-- EXERCISE GOAL --
Return all of the entries exactly, with nothing added or left out.

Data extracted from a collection
>>>
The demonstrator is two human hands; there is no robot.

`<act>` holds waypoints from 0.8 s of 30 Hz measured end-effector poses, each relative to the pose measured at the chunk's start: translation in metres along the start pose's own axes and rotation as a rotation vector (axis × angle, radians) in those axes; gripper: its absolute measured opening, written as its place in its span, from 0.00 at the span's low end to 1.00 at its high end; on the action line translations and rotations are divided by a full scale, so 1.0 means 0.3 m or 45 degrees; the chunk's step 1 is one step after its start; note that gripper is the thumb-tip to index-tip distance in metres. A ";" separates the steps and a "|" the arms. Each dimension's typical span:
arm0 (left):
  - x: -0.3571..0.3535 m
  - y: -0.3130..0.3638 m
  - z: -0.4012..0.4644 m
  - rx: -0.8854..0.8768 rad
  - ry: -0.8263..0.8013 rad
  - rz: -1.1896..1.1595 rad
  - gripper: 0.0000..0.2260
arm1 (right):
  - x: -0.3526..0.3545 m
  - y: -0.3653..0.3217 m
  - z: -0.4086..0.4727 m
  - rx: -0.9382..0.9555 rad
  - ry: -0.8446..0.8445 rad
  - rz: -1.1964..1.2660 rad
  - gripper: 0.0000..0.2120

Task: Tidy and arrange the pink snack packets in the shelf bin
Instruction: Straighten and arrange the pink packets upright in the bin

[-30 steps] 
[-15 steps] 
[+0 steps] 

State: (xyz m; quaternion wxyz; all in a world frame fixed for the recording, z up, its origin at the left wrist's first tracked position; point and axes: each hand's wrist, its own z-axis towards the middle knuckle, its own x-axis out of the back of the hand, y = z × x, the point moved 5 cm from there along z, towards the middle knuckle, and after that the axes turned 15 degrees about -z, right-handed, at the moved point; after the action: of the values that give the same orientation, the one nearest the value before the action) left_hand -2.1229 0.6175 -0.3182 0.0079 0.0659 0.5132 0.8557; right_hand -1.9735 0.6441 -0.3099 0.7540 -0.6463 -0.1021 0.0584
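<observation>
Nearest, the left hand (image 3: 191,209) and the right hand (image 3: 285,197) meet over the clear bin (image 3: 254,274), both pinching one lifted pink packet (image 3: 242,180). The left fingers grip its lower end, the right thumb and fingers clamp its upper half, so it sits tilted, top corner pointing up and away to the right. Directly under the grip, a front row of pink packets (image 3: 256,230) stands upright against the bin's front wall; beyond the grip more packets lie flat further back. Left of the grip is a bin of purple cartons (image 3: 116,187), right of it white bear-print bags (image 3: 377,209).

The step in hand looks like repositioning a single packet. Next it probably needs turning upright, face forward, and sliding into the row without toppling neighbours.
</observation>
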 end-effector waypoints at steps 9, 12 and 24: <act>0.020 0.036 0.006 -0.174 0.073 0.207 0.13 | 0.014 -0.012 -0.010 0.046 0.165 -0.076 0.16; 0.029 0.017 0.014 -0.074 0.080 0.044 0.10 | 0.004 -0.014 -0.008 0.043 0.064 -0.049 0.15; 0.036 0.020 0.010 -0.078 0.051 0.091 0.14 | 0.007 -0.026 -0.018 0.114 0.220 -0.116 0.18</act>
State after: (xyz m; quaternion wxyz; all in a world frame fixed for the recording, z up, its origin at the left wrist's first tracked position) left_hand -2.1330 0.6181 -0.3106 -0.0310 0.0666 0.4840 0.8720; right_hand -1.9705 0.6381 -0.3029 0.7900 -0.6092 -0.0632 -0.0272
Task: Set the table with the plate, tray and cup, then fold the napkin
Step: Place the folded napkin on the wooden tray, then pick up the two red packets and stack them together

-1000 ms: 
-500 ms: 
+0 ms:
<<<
-- ANSWER TO THIS EXERCISE --
The demonstrator is two human hands; there is no robot.

`<act>` holds waypoints from 0.8 s of 30 Hz measured end-effector poses, each relative to the pose measured at the chunk's start: translation in metres along the start pose's own axes and rotation as a rotation vector (axis × angle, radians) in those axes; gripper: its absolute measured opening, written as its place in its span, from 0.00 at the span's low end to 1.00 at its high end; on the action line translations and rotations are divided by a full scale, so 1.0 means 0.3 m or 45 degrees; the chunk's step 1 is one step after its start; note that gripper is the thumb-tip to index-tip distance in metres. A ";" separates the steps and a "|" the arms. Each dimension's typical span:
arm0 (left):
  - x: -0.3571..0.3535 m
  - y: -0.3130..0.3638 m
  - z: -0.4012..0.4644 m
  - rx: -0.8854..0.8768 rad
  - ry: -0.8263..0.8013 rad
  - rz: -1.1896..1.1595 rad
  - gripper: 0.0000..0.2260
arm1 (right):
  - x: -0.3526..0.3545 m
  - y: -0.3653..0.3217 m
  - z: -0.4086..0.4727 m
  - rx: -0.9382..0.9555 rad
  - ry: -0.8446..0.8445 rad
  - rz: -1.1964..1.2660 rad
  - gripper: 0.0000..0.2120

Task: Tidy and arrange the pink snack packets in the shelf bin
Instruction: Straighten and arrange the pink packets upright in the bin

[-30 steps] 
[-15 steps] 
[+0 steps] 

State: (xyz m; quaternion wxyz; all in a world frame fixed for the recording, z up, its origin at the left wrist's first tracked position; point and axes: each hand's wrist, its own z-axis towards the middle knuckle, its own x-axis out of the back of the hand, y = z × x, the point moved 5 cm from there along z, towards the middle knuckle, and after that the axes turned 15 degrees about -z, right-handed, at the moved point; after the action: of the values that give the same orientation, the one nearest the value before the action) left_hand -2.1229 0.6175 -0.3182 0.0079 0.0659 0.5132 0.8557; right_hand -1.9735 0.6441 -0.3099 0.7540 -0.6463 -0.1021 0.0584
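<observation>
Nearest, the left hand (image 3: 191,209) and the right hand (image 3: 285,197) meet over the clear bin (image 3: 254,274), both pinching one lifted pink packet (image 3: 242,180). The left fingers grip its lower end, the right thumb and fingers clamp its upper half, so it sits tilted, top corner pointing up and away to the right. Directly under the grip, a front row of pink packets (image 3: 256,230) stands upright against the bin's front wall; beyond the grip more packets lie flat further back. Left of the grip is a bin of purple cartons (image 3: 116,187), right of it white bear-print bags (image 3: 377,209).

The step in hand looks like repositioning a single packet. Next it probably needs turning upright, face forward, and sliding into the row without toppling neighbours.
</observation>
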 end-effector waypoints at steps 9, 12 and 24: <act>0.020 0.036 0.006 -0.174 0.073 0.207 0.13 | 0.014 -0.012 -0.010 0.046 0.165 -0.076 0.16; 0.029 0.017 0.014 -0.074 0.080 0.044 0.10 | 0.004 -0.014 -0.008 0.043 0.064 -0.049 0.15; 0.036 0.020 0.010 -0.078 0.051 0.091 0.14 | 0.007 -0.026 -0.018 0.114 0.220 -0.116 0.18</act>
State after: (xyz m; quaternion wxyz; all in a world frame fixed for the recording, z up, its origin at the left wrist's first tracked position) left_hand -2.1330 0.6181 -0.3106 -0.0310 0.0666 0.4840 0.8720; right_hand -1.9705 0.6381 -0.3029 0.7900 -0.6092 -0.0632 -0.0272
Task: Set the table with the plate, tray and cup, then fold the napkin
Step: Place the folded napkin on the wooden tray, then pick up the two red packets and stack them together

-1000 ms: 
-500 ms: 
+0 ms:

Nothing else is required for this exercise.